The Court's decision, by Justice Sutherland, was that previous decisions (Muller v. Oregon, 208 U.S. 412 (1908) and Bunting v. Oregon, 243 U.S. 426 (1917)) did not overrule the holding in Lochner v. New York, 198 U.S. 45 (1905), which protected freedom of contract. The previous decisions, he noted, addressed maximum hours. The present case addressed a minimum wage. The maximum-hour laws left the parties free to negotiate about wages, unlike the present law, which restricted the employer's side of the negotiation. The Court argued that if legislatures were permitted to set minimum wage laws, they would be permitted to set maximum wage laws. Sutherland asserted:
"The statute now under consideration is attacked upon the ground that it authorizes an unconstitutional interference with the freedom of contract included within the guaranties of the due process clause of the Fifth Amendment.

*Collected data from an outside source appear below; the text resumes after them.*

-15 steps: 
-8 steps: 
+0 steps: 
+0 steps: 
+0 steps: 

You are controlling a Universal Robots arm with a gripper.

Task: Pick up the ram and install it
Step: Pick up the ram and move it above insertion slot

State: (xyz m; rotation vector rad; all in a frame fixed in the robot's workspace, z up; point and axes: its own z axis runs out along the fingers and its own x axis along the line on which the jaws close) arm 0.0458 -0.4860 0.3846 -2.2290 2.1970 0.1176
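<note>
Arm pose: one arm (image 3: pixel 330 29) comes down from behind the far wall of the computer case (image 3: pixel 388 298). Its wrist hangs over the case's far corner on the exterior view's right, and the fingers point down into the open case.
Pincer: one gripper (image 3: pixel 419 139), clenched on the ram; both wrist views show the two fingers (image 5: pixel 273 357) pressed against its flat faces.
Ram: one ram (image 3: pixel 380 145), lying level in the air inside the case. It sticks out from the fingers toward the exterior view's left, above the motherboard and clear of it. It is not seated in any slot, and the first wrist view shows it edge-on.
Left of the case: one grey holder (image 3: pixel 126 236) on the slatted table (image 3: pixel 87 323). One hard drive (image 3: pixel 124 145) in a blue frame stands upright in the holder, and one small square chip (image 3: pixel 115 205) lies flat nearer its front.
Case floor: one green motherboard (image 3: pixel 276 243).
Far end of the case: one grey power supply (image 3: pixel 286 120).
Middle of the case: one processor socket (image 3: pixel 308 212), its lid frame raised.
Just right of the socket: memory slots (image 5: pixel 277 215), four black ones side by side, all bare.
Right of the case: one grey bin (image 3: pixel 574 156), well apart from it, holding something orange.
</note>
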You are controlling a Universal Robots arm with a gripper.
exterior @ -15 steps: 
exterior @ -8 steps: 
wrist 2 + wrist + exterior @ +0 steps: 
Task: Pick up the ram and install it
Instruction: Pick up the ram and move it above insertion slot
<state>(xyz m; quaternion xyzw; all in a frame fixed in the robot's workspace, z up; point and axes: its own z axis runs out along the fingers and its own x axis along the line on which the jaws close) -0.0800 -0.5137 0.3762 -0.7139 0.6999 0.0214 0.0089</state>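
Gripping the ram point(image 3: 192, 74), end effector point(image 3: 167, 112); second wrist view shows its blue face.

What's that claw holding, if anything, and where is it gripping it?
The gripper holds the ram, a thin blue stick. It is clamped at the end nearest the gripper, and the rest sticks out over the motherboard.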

That the right to contract about one's affairs is a part of the liberty of the individual protected by this clause is settled by the decisions of this court and is no longer open to question. ... There is, of course, no such thing as absolute freedom of contract. It is subject to a great variety of restraints. But freedom of contract is, nevertheless, the general rule and restraint the exception, and the exercise of legislative authority to abridge it can be justified only by the existence of exceptional circumstances. Whether these circumstances exist in the present case constitutes the question to be answered."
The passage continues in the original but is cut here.